The repair of inner tubes may be necessary on the road. Several methods exist to locate a small puncture, including submersion in water with dish soap, but without a bowl of water available, the simplest method may be to inflate the tube until air can be felt escaping from the puncture. Once located, the puncture is cleaned, and a patch applied (see Louis Rustin for the invention of the puncture patch). Once the glue on the patch is dry, the tire is test-inflated off the wheel to ensure that the patch was successful. If the patch holds, the tube is delated, then re-mounted on the wheel and inflated. Note that tire valves may also become damaged. In this case, repair of the inner tube will not be possible, and the tube should be replaced.

Should damage to the tread of the outer tire be substantial, a tough, self-adhesive patch, known as a boot may additionally be placed inside the tire. Some cyclists carry self-adhesive patches for quick repair. While self-adhesive patches enable quicker repairs, they are only intended for temporary repair, until the cyclist can get a glue-on patch. Folded paper currency is used as a makeshift boot by cyclists in need of an emergency repair to enable them to return to their destination.

Racing bicycles frequently use tubular tires, which are glued to a special, flat wheel rim. The use of these is often restricted to circumstances where a full spare wheel is available. Another approach to preventing punctures of lightweight tires is to use kevlar belts in the tire tread construction.

Another approach to preventing punctures in bicycle and other tires in general is the use of Slime, a proprietary brand of injectable liquid thick chemical goo. This chemical "goo" has a tendency to stick to, and coat the outer wall of the inner tube or tire, thus adding another layer of flexible rubber-type protection on the inside of the inner tube or tire. MTB riders, or "Mountain Bike Riders", may further pre-treat their tires to prevent serious punctures or to prevent punctures in the first place. There are other brands of this same type of liquid, either in an unpressurized container or pressurized container with inflatable gas which is sold in many auto and bicycle stores. The auto sales version of this Fix-A-Flat type of chemical is sold in America.

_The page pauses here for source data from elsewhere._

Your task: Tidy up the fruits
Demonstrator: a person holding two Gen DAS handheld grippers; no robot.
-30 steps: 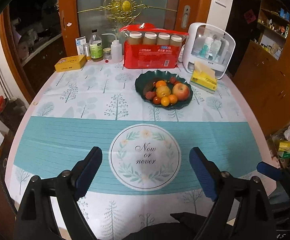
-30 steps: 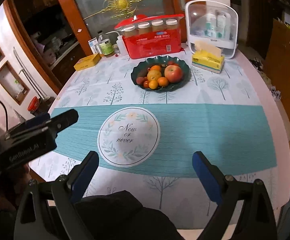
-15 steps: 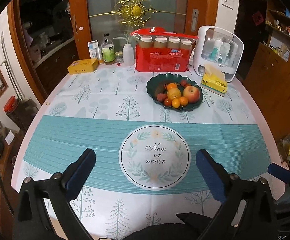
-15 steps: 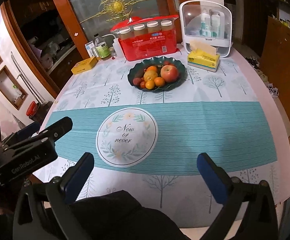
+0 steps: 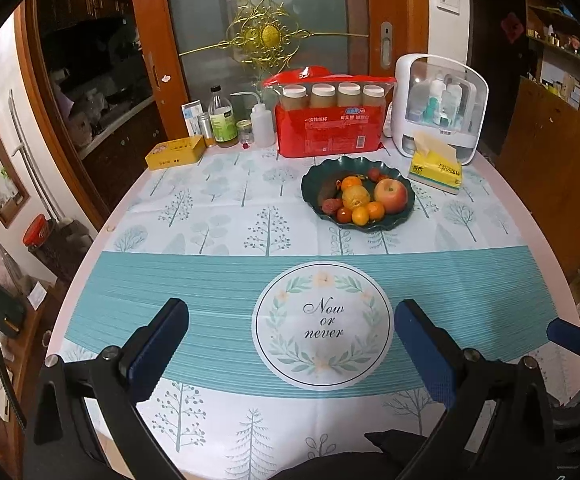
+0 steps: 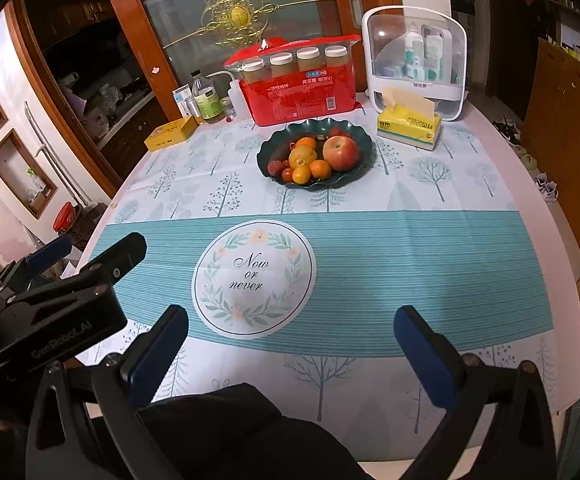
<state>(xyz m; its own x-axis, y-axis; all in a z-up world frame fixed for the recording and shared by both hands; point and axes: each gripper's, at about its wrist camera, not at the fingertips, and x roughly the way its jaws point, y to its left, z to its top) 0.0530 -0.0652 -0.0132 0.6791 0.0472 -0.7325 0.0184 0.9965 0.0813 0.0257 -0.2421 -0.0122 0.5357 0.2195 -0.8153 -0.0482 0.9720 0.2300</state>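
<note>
One apple (image 5: 390, 195), four jars (image 5: 334, 95)

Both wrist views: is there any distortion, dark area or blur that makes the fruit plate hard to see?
Left wrist view: fisheye bending curves the table edge and door frame, the corners are black, yet the fruit plate is sharp and evenly lit. Right wrist view: same bending and dark corners, the room at right is very dim, the plate is clear, with a small glare on the apple.

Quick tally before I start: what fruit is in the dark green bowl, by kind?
Apple: 1
Large yellow citrus: 1
Small oranges: 3
Small red fruits: 3 visible
Total: 8 in the bowl; others may be hidden underneath.
</note>
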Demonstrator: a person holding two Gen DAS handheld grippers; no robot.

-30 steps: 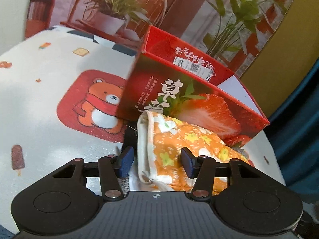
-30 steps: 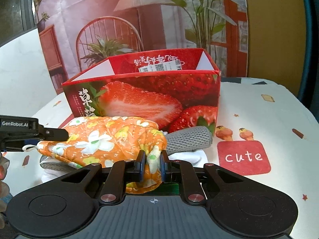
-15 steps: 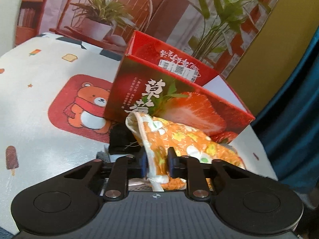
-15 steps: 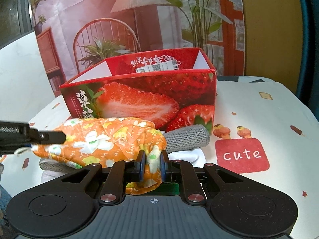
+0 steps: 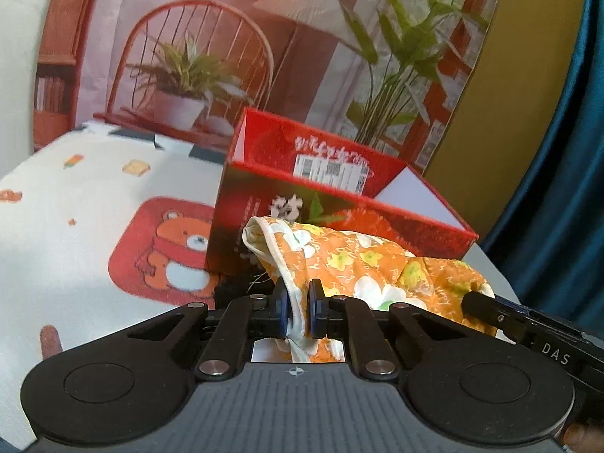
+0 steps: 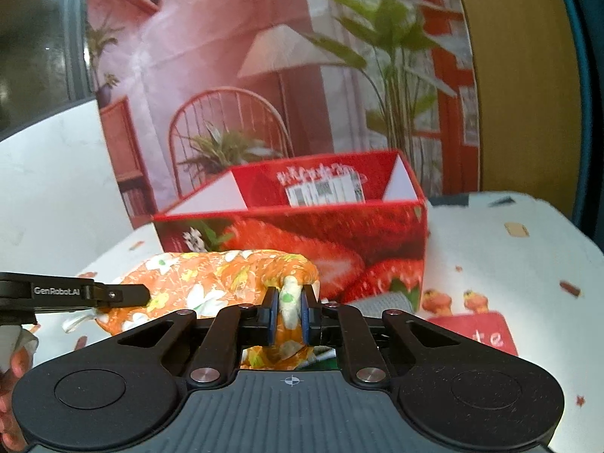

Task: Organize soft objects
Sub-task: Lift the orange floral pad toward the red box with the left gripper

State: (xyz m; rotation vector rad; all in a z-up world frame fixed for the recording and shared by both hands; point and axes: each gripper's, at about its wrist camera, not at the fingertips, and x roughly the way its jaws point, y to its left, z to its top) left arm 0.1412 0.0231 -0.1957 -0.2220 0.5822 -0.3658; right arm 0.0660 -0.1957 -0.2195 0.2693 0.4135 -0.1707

==Dangers of a flat tire==
Motorists stranded by a flat tire face a number of hazards.
The most common hazard is from the passing traffic. Especially if the tire is on the side closer to the road, the motorist is at risk of getting hit by a passing car. If the motorist is unable to pull over to a place where the tire being changed is on the opposite side from the moving traffic, he may be directly in the path of or just inches away from passing cars. Even if some type of warning is placed on the road, a motorist not fully attentive may not be able to avoid the situation.
Some motorists, especially those with less physical strength, may risk injury while attempting to change a tire. Often, lug nuts are bolted very tightly to the wheel, and tires themselves are quite heavy.
While the use of a run-flat tire can prevent these problems, some run-flat tires have other inherent flaws that make them less appealing.

== Run-flat tire ==
A run-flat tire is a pneumatic vehicle tire designed to resist the effects of deflation when punctured, allowing the vehicle to continue to be driven at reduced speeds for limited distances. First developed by tire manufacturer Michelin in the 1930s, run-flat tires were introduced to the public market in the 1980s. They have increased in popularity over time. One type of run-flat tires uses a substance called tire mousse.